The underlying suit involved claims against a Great American policyholder, Terry Mitchell Builders. Great American originally disclaimed, and the policyholder defended itself in the underlying litigation. Before trial, plaintiff and the policyholder entered into an agreement that, in the event the plaintiff obtained judgment against the policyholder, it would not seek to recover from the policyholder individually, and agreed to enforce the judgment against the policyholder’s assets, which were none. The policyholder also signed stipulations of fact in which it admitted to a duty and breach of that duty. At trial, the insured offered testimony consistent with the stipulations, presented no witnesses, and submitted no proposed findings. Plaintiff was awarded damages totaling over $360,000.
The policyholder then assigned most of his rights against Great American to the plaintiff and plaintiff sued Great American, which conceded it owed a duty to defend but challenged the judgment. After a bench trial on the coverage issues, plaintiff was awarded judgment in the amount of $355,838. Under the rule of Gandy, a policyholder’s judgment creditor may not enforce a judgment obtained in the absence of a “fully adversarial trial.” The trial court and appellate court found the rule of Gandy did not preclude enforcement of the judgment. The Texas Supreme Court reversed, finding the controlling factor is not an evaluation of the policyholder’s trial strategies, but was instead whether, at the time of the underlying trial or settlement, the policyholder bore an actual risk of liability for the damages awarded or agreed upon, or had some other meaningful incentive to ensure that the judgment or settlement accurately reflects the plaintiff’s damages and thus, the policyholder’s covered liability loss. Applying this new standard, the Texas Supreme Court held the underlying trial was not “fully adversarial” since the policyholder had no financial stake in the outcome of the trial. The court refused to preclude the parties from litigating the underlying liability issues in the coverage suit and remanded the case so the parties could properly litigate liability issues.
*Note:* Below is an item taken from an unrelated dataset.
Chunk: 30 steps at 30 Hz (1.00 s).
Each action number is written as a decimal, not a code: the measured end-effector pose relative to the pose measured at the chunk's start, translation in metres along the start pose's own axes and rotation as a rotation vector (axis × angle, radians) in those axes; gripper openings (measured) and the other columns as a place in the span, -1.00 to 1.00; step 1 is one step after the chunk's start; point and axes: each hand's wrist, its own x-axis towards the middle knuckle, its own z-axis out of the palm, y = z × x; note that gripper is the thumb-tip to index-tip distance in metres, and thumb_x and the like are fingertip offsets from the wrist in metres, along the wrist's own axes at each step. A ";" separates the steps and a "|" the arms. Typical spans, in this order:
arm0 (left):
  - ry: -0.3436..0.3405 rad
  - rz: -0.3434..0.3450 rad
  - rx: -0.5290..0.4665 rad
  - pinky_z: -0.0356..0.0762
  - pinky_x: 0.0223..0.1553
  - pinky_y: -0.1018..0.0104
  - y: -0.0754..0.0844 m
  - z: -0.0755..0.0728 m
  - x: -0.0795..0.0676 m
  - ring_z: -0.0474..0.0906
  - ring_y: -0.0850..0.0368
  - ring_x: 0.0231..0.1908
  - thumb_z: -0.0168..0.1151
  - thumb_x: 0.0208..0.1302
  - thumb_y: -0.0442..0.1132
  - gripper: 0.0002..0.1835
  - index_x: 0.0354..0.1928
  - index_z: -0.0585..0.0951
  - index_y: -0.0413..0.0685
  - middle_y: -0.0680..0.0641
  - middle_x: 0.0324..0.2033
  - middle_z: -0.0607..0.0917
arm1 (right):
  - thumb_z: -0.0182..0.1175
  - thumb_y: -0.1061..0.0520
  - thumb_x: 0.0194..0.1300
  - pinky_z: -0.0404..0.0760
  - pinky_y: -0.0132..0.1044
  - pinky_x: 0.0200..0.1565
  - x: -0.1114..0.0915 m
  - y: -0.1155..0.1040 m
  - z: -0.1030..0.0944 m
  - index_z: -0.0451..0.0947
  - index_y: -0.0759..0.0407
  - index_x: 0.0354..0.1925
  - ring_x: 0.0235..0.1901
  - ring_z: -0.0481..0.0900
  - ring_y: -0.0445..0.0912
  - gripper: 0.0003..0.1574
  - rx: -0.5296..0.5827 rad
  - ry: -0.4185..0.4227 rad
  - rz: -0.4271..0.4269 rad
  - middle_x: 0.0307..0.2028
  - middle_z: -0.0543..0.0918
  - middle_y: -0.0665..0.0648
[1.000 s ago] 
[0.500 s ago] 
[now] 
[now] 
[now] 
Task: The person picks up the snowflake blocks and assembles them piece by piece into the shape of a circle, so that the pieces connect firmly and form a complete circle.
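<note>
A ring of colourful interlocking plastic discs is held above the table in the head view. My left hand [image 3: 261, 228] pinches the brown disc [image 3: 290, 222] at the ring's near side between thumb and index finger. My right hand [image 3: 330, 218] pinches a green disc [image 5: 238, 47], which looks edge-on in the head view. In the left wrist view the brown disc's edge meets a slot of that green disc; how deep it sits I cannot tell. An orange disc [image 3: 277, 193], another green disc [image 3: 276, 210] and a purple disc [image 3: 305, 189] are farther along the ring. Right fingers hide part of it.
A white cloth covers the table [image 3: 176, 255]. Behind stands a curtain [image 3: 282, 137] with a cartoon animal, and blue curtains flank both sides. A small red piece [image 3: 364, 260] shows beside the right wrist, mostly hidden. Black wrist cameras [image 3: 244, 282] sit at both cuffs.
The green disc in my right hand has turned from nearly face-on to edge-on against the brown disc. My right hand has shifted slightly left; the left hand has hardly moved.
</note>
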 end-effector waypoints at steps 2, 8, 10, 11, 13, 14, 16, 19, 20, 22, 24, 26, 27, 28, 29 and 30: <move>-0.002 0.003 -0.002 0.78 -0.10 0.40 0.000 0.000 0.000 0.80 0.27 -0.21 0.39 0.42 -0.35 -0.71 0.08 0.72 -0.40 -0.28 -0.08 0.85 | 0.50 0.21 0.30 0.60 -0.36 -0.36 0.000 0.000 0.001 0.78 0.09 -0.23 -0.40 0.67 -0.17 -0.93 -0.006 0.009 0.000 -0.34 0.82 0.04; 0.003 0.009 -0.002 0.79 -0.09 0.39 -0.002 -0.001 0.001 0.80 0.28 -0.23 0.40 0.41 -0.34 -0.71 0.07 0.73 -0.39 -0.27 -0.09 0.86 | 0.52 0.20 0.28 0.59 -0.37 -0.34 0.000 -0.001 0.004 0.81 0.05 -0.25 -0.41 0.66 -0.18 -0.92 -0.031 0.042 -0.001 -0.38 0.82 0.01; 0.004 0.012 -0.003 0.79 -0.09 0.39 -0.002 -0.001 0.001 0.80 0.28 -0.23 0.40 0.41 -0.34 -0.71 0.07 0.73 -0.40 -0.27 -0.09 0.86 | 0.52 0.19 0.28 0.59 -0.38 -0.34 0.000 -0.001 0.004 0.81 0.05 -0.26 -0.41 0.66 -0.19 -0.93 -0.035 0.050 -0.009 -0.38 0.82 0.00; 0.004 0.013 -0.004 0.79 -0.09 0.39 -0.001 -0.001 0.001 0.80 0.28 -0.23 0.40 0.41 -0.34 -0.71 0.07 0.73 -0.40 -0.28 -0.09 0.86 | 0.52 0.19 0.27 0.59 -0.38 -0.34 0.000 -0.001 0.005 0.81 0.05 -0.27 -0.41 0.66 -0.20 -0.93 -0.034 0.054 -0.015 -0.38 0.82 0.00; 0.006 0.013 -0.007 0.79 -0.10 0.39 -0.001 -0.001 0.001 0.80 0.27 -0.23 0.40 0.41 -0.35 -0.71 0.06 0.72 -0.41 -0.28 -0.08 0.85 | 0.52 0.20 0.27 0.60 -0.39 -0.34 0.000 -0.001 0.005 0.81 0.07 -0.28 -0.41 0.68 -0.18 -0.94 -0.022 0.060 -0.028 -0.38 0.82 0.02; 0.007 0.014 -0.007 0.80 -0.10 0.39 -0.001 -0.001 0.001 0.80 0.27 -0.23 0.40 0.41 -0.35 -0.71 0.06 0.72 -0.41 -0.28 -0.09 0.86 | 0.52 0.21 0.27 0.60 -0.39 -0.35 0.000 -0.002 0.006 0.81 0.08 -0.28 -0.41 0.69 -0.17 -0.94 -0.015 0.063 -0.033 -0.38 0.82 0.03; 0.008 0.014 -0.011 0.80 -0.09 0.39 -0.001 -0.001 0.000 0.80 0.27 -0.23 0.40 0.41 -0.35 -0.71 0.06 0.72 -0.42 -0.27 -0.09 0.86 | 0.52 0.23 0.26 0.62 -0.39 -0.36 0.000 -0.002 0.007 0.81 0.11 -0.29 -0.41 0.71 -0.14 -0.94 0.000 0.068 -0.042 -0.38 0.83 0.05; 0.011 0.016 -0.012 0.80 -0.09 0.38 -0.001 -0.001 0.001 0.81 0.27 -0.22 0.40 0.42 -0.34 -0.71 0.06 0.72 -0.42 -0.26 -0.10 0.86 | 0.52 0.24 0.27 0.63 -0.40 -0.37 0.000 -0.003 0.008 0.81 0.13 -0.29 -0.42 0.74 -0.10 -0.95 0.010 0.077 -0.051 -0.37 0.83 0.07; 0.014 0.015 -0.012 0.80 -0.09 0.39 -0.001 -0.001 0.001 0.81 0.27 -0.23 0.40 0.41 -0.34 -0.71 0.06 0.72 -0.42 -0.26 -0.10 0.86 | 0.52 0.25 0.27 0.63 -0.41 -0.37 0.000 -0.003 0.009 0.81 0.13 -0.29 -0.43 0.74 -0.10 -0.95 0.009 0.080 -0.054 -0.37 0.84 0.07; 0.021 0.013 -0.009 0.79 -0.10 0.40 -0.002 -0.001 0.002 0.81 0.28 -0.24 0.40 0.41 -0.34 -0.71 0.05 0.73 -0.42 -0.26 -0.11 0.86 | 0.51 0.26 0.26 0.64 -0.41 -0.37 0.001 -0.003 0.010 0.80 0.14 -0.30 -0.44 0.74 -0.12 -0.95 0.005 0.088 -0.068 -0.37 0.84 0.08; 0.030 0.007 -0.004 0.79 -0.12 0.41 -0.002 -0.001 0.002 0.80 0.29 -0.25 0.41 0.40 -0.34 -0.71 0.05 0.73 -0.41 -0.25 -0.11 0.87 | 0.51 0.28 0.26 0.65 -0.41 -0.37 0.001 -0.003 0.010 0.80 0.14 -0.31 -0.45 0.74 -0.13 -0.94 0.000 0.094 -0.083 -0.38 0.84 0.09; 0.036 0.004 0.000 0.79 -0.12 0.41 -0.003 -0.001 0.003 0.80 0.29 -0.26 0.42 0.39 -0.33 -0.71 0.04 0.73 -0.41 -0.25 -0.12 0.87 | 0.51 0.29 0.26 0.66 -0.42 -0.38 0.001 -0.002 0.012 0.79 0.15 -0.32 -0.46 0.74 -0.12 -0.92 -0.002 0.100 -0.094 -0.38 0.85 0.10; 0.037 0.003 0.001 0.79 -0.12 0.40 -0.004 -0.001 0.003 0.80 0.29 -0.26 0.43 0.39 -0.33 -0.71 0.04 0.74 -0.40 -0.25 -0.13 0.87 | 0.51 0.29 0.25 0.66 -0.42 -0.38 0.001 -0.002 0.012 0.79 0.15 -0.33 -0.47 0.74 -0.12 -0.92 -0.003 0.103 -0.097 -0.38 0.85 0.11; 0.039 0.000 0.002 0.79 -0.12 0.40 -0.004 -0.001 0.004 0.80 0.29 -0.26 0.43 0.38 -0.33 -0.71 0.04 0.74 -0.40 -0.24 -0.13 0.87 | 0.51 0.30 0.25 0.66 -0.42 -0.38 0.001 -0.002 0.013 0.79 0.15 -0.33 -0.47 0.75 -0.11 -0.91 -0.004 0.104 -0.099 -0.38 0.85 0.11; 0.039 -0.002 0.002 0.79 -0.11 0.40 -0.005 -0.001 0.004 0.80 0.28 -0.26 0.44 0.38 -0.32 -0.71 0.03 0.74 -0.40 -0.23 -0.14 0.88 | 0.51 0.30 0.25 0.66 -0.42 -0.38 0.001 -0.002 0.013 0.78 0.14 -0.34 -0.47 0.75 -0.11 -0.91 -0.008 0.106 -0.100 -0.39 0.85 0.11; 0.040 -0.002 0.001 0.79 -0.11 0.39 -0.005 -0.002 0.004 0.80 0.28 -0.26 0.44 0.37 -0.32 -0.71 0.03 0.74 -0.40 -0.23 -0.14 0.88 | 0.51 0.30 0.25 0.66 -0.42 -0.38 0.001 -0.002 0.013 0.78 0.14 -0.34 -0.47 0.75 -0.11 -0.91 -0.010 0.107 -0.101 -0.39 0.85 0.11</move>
The Hamel decision clarifies Texas law by confirming that a judgment against a policyholder is not enforceable unless it is the result of a fully adversarial trial, and when judgment is not the result of a fully adversarial trial, liability issues may be re-litigated in a subsequent coverage action. The Supreme Court’s decision limits the underlying plaintiff’s ability to enforce an inflated judgment obtained in a non-adversarial proceeding.